For a university course, a friend of mine had to test whether there is a relation between two ordinal variables. These variables were opinion about the European Union (positive, neutral, negative) and whether people felt being (a) citizen of their country, (b) primarily citizen of their country, but also European, (c) primarily European, but also citizen of their country and (d) European. The data is available in form of a contingency table.

Now, what my friend did was to calculate a chi-squared test. I believe this is wrong, because it does not consider the fact that the groups are ordered, i.e. the variables are ordinal and not categorial. However, chi-squared test seems to be common for this kind of analysis (e.g. here).

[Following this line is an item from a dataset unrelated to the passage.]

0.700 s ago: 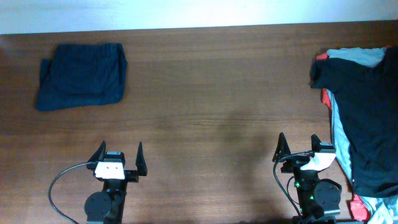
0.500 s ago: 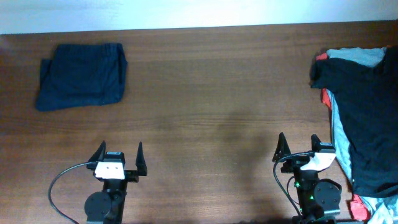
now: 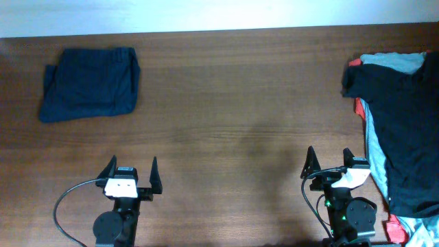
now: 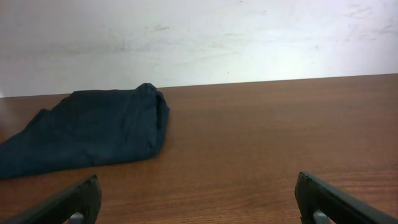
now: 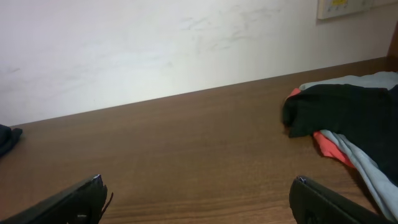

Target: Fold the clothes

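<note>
A heap of clothes lies at the table's right edge: a black T-shirt (image 3: 401, 130) on top, light grey-blue (image 3: 372, 147) and red fabric (image 3: 360, 108) beneath it. From the right wrist the same black shirt (image 5: 348, 112) shows at the right. A folded navy garment (image 3: 89, 84) rests at the far left, also seen from the left wrist as a navy garment (image 4: 87, 130). My left gripper (image 3: 130, 168) and right gripper (image 3: 329, 159) sit near the front edge, both open and empty, well apart from the clothes.
The wooden table (image 3: 233, 103) meets a white wall (image 4: 199, 37) along its far edge. A black cable (image 3: 65, 199) loops beside the left arm's base. A wall plate (image 5: 345, 6) is at the upper right of the right wrist view.
</note>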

In my opinion, the idea behind this question is whether or not there is a significant correlation between those variables, and since Pearson’s correlation cannot be calculated from ordinal data, Spearman’s Rho should be used. An alternative to that would be Goodman’s/Kruskal’s Gamma test, as suggested here. Perhaps the Kruskal Wallis test would also be an option? But can it be used in this setting?

So, my first question is: Is it valid to use the chi-squared test here? What do you think of the alternatives I described?

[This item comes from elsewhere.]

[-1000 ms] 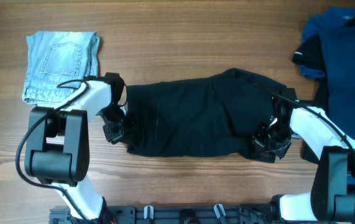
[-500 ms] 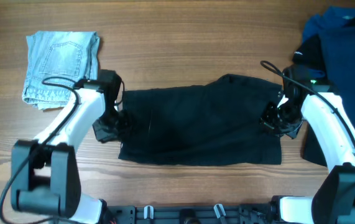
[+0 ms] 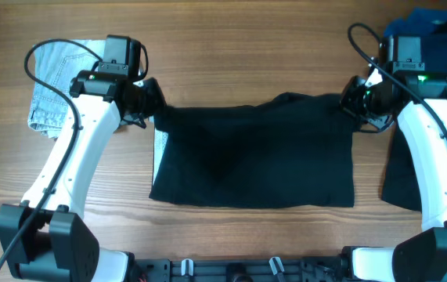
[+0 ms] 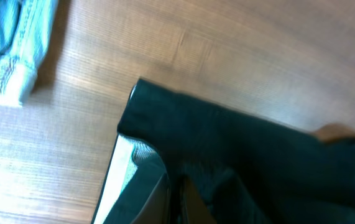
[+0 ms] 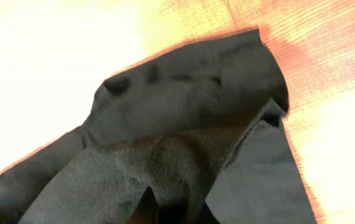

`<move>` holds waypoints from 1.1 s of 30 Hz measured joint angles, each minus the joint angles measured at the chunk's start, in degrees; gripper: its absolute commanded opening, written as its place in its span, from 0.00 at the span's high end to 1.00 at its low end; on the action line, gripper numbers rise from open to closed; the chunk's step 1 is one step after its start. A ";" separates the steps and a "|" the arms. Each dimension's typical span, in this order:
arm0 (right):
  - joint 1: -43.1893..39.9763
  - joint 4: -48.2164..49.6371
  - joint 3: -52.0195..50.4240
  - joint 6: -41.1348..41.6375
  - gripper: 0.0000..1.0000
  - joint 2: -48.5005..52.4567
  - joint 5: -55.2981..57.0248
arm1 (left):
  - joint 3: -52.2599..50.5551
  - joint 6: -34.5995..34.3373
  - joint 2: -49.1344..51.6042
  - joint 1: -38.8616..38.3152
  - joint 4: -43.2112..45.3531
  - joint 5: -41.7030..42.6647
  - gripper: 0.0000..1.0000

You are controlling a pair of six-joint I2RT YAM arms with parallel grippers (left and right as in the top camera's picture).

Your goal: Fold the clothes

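Observation:
The black shorts-like garment lies spread across the middle of the table. My left gripper is shut on its far left corner and holds that edge up. My right gripper is shut on its far right corner. In the left wrist view the black cloth runs into the closed fingers, with a white inner strip at its left edge. In the right wrist view the black fabric drapes over the fingers.
A folded light-blue denim piece lies at the far left, also in the left wrist view. Royal-blue and black garments are piled at the right edge. The robot base rail runs along the front edge.
Both grippers have carried the garment's near edge from the front toward the far side, folding the black garment over itself. It now lies flatter and squarer.

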 measured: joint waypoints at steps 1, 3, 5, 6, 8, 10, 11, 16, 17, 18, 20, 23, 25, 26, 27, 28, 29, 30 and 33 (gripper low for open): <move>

Question two: How can the significance of Spearman’s correlation be calculated in R? It seems to me most commands reqire observations, not contingency tables, as input.

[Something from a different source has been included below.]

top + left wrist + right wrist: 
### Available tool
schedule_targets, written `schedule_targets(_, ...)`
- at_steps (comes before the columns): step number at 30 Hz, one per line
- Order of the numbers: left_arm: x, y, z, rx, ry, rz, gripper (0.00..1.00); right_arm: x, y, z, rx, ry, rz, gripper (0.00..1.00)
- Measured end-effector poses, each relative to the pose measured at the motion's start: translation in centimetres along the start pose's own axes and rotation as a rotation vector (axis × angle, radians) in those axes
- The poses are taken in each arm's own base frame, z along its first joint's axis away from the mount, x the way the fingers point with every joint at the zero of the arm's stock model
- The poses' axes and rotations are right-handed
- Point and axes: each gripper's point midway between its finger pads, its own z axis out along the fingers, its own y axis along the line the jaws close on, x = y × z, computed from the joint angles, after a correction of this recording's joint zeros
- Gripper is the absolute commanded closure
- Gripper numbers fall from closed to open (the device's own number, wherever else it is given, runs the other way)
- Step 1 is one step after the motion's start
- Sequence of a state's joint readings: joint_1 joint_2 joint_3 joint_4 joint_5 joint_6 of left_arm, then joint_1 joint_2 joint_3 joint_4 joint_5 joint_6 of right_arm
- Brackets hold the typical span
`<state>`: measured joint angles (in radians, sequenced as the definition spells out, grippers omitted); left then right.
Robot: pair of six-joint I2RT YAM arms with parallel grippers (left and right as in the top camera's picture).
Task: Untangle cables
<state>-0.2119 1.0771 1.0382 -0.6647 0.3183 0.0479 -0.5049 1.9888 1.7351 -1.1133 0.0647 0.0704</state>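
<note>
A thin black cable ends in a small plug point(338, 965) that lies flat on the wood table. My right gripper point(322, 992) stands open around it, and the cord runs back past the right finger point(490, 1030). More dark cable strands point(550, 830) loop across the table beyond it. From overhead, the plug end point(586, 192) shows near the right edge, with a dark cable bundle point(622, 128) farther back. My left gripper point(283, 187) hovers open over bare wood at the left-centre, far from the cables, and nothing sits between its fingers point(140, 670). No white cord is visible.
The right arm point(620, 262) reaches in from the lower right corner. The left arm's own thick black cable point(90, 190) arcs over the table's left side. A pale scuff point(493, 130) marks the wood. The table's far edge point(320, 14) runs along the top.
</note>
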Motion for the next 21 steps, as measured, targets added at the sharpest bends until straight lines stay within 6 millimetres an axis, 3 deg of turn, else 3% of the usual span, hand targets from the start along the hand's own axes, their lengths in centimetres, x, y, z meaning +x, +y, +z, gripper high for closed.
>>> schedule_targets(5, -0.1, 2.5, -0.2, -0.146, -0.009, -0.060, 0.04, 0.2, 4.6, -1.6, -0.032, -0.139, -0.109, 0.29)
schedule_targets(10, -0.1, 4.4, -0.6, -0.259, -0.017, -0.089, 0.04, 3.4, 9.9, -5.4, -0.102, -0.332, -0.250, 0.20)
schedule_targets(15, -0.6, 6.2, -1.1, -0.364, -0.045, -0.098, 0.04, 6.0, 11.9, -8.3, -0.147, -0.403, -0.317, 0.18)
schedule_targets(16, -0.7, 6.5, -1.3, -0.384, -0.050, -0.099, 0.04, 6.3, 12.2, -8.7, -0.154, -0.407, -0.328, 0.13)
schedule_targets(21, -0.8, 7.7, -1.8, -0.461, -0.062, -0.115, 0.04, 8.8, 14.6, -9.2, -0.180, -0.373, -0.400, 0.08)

  • $\begingroup$ Spearman's $\rho$ as well as Kruskal-Wallis are for ordinal continuous variables, whereas your variables or ordered categorical ones. It seems like you could have a look at the linear-by-linear test suggested by Agresti (Introduction to Categorical Data Analysis, 2007, p229 ff). It is implemented in R in function lbl_test() from package coin. $\endgroup$ – caracal May 9 '12 at 12:45
  • $\begingroup$ What is the difference between ordinal continuous and ordered categorical variables? After all, I could always code the categories with values ranging from 1–4 or 1–3. (And this is what I suppose R is doing when it calculates Spearman’s ρ in my data.) $\endgroup$ – mzuba May 9 '12 at 16:34
  • $\begingroup$ Assigning numerical scores to categories is what's happening in the LBL-Test, but then the variable still can take on only finitely many values. Continuous vars can take on uncountably infinitely many values. Spearman's $\rho$ is Pearson's correlation for ranks. To derive the distribution of the test statistic, you need unique ranks, i.e., zero probability of ties (equal values, hence ranks). For this you need continuity. With only a few categories, many ties are guaranteed, there are different ways to assign ranks (mid-ranks, ...), and the distribution of the test statistic is not available. $\endgroup$ – caracal May 10 '12 at 8:36

The chi square test is not optimal although it will often give sensible answers. Amongst other problems it does not give you any sense of the direction of the relationship between the two variables - because, as you say, it ignores the ordered nature of them

Better is a polychoric correlation. You can put a bootstrap around it to test for significant evidence against a null hypothesis of no correlation, or to estimate a confidence interval for the size of the correlation.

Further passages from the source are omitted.